The application be dismissed.
The Applicant pay the costs of the First Respondent fixed in the sum of $4,500.
| FEDERAL CIRCUIT COURT OF AUSTRALIA AT SYDNEY |
SYG 25 of 2015
| SZVYR |
Applicant
And
| MINISTER FOR IMMIGRATION & BORDER PROTECTION |
First Respondent
| ADMINISTRATIVE APPEALS TRIBUNAL |
Second Respondent
REASONS FOR JUDGMENT
(revised from transcript)
This is an application for review of a decision of the former Refugee Review Tribunal, now the Administrative Appeals Tribunal, dated 3 December 2014. The Tribunal affirmed a decision of a delegate of the First Respondent not to grant the Applicant a protection visa.
The Applicant, a citizen of China, applied for a protection visa in November 2013. He did not attend a departmental interview. The delegate refused his application on 30 January 2014. The Applicant sought review by the Tribunal.
The Tribunal wrote to the Applicant on 24 October 2014 inviting him to a Tribunal hearing. The Applicant attended the Tribunal hearing by video conference with the assistance of an interpreter.
The Applicant claimed that in early 2004 he fell off a ladder at work and injured his back and that in October 2004 he took up the practice of Falun Gong at the suggestion of his employer who was a practitioner and who gave him a book about Falun Gong.
The Applicant claimed that in April 2006 both he and his employer were arrested for being Falun Gong practitioners, that in late 2006 he was released from detention and that he returned to his home area where he practised Falun Gong occasionally. He told the Tribunal that from that time Chinese authorities came to his home to check on him and because of their suspicions of him, he was arrested and detained for three months in 2008 and for one month in September 2010. He claimed that after money was paid to a friend with connections with the authorities, no further visits were made to his home by the authorities, but he left China in fear of the authorities because of their past treatment of him. He feared they would again harm him if he returned to China because of his adverse record. He did not claim to have practised Falun Gong in Australia.
In its reasons for decision, the Tribunal saw the issue as the Applicant’s credibility. For reasons it gave, it found that he was not a witness of truth. The Tribunal set out, in some detail, the cumulative concerns which led it to this conclusion and to find that the account of events on which the Applicant’s protection claims were based was false.
The Tribunal first had regard to the Applicant’s knowledge of Falun Gong, which it saw as inadequate. It set out the Applicant’s evidence in relation to his understanding as to what the “Falun” meant or symbolised and on related issues and his explanations for the deficiencies in his knowledge. It found that he had failed to demonstrate knowledge of the fundamental aspect of the practice of Falun Gong that, through practice, a law wheel, or Falun, was installed by Master Li in the abdomen of the practitioner and rotated there to develop the energy the practice was meant to bring about.
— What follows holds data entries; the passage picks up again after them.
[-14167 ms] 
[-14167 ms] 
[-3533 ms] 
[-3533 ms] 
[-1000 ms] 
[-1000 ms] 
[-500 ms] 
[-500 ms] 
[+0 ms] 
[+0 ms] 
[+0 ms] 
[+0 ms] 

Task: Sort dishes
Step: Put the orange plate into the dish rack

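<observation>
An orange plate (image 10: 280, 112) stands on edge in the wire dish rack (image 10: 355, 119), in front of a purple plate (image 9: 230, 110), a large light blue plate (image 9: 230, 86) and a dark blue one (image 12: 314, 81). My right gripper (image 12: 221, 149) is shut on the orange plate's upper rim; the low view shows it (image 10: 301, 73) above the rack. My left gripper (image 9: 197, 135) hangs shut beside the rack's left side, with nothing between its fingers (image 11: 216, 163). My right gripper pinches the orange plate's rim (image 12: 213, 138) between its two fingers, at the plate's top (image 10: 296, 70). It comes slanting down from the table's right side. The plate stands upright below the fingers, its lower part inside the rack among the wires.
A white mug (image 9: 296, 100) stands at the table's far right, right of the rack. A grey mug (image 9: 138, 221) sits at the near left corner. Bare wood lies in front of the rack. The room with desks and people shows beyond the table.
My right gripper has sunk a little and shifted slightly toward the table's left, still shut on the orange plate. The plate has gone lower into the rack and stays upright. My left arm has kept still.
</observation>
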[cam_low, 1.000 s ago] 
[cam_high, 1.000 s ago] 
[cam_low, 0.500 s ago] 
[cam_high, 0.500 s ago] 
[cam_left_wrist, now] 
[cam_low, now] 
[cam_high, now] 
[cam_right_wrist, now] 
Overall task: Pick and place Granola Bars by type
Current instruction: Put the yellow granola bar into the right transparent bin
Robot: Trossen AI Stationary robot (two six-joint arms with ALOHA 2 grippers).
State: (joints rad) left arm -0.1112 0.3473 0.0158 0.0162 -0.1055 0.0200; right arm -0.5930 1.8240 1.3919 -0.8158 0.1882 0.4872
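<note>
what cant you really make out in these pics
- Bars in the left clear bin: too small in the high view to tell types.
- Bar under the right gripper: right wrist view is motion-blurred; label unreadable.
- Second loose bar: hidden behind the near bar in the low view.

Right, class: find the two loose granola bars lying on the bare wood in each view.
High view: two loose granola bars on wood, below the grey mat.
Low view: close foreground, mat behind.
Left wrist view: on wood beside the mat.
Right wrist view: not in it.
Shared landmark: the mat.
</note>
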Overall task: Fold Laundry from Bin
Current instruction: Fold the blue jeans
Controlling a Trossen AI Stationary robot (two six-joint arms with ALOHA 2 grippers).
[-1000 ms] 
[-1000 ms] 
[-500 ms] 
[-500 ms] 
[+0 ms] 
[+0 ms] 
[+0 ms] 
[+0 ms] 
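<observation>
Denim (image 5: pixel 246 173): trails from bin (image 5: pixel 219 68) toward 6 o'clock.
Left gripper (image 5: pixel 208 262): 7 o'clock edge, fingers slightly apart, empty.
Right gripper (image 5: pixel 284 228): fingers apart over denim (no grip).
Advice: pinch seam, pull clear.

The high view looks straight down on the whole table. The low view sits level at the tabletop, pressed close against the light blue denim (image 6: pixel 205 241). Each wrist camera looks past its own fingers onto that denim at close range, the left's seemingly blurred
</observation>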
The Tribunal was of the view that the Applicant could not explain his ignorance of rudimentary concepts of Falun Gong, but just said that he could not feel the things that the Tribunal had mentioned and just practised according to the book he had. The Tribunal did not accept that if the Applicant did practise Falun Gong in China, he would not know what the practice was meant to bring about in his body. It found that his ignorance of these matters casts significant doubts over his credibility.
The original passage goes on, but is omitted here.